Année après année, les chiffres liés à la maladie continuent à s’aggraver en France : 500 000 fractures annuelles sont attribuées à l’ostéoporose, soit une fracture chaque minute. Moins de la moitié des personnes concernées réalisent une ostéodensitométrie, un chiffre qui diminue également chaque année – contrairement au nombre de ces patients vivant avec une fracture (1,3 million), qui pourrait croître de 26 % d’ici dix ans. Comme le souligne la Pre Karine Briot, rhumatologue à l’hôpital Cochin à Paris, « la France est aussi le dernier pays occidental en matière de prescription, avec moins de 10 % des patients ostéoporotiques sous traitement ».
Un problème franco-français ?
Pour la présidente du Groupe de recherche et d’information sur les ostéoporoses (Grio), il y a trois causes principales derrière ce constat préoccupant : la première est liée aux modalités de prise en charge de l’examen de dépistage de la maladie. Car le remboursement de l’ostéodensitométrie ne concerne que les patients présentant un historique de fracture ou certains facteurs de risque, dans la population générale (maladie ou traitement pouvant provoquer une ostéoporose, antécédent de fracture non traumatique découvert lors d’une imagerie) ou chez les femmes ménopausées (antécédents familiaux de fracture de la hanche ou du col du fémur, indice de masse corporelle inférieur à 19 kg/m², ménopause avant 40 ans, traitement continu par corticoïdes oraux pendant au moins trois mois). « Ces conditions compliquent la prescription de l’examen par le médecin généraliste, commente la rhumatologue.

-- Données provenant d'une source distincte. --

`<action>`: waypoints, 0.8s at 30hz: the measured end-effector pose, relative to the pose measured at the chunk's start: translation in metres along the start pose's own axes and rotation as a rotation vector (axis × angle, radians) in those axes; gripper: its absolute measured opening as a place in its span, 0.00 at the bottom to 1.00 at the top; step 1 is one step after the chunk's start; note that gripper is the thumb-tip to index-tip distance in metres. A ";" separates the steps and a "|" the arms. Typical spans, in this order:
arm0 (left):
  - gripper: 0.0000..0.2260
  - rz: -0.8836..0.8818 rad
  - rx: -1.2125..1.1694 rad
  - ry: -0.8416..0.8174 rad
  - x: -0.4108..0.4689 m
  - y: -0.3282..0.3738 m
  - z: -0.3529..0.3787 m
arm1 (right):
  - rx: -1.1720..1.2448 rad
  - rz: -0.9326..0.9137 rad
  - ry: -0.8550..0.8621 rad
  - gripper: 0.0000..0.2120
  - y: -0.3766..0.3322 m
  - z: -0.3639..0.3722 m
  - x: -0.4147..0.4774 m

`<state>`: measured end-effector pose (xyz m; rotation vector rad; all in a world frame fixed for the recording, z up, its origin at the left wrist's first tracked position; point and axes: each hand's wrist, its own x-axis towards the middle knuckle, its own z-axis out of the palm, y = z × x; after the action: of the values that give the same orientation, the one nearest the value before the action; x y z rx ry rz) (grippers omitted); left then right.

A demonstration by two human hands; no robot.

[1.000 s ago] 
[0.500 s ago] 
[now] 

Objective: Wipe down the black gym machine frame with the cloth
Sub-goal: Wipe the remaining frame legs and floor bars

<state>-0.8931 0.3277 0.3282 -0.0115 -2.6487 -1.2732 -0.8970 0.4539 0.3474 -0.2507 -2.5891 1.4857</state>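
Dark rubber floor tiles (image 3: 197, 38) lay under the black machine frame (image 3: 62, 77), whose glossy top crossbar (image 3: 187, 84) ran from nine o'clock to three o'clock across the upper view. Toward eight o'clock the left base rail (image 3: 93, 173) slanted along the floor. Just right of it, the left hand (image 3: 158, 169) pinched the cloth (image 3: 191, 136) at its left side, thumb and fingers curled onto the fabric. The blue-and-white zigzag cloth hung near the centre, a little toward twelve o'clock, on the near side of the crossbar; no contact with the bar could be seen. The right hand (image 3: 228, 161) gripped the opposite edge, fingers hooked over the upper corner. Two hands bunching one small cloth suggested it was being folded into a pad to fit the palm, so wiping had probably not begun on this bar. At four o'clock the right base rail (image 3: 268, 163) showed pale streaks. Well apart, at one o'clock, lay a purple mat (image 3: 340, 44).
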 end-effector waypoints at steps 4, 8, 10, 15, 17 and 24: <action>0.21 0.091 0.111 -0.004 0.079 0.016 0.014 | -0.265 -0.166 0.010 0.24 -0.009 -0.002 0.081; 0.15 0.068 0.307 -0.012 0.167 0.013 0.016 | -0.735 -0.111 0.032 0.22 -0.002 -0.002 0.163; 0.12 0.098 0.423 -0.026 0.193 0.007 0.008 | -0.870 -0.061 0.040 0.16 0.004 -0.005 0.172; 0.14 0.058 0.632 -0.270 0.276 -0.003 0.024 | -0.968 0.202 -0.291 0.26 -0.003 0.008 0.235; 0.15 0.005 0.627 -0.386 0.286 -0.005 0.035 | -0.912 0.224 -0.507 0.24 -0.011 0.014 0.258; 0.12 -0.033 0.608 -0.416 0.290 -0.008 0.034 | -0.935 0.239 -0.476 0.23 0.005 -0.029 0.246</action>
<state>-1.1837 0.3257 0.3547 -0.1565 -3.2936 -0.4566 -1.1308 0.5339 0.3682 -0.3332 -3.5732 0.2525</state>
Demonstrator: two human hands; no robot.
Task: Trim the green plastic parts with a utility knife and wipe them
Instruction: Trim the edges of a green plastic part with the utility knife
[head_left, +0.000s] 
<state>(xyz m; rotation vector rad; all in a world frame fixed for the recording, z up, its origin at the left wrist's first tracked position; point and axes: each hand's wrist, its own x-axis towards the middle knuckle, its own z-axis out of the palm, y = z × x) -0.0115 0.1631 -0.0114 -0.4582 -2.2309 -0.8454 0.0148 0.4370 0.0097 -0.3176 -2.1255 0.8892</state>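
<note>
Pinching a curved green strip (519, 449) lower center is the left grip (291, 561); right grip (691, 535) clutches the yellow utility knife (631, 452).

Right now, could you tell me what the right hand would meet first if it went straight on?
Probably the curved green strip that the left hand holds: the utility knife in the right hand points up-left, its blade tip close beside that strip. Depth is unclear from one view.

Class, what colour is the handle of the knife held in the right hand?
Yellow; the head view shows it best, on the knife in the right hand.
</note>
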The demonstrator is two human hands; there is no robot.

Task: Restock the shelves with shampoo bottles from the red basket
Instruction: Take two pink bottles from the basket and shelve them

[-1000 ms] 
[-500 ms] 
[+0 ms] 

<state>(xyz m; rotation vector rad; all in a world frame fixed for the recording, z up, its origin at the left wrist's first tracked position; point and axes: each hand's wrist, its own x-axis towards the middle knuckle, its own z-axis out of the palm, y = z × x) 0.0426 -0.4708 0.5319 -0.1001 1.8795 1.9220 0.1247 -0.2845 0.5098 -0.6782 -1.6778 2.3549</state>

On pourrait, par exemple, proposer le remboursement d’une ostéodensitométrie chez tous les sujets, a minima les femmes, autour de 65 ans. »
La seconde difficulté concerne le parcours de soins non formalisé des patients français : des filières fractures se sont développées partout dans le monde, qui permettent une prise en charge multidisciplinaire, coordonnée par une infirmière. Elles englobent la mise en route du traitement antiostéoporotique, la rééducation et la prise en charge des facteurs de risque associés (prévention des chutes, amélioration de l’état nutritionnel, etc.). Les études sur le sujet montrent que ces filières favorisent le rétablissement et la qualité de vie des patients, et permettent aussi des économies significatives, en regard des 7 milliards d’euros de dépenses liées aux fractures et à l’invalidité. Malheureusement, « en France, les filières fractures peinent à se structurer et à fonctionner par manque de moyens humains et financiers ». De nos jours, on dénombre moins d’une soixantaine de programmes de prise en charge. Un chiffre bien inférieur à celui de nos voisins européens.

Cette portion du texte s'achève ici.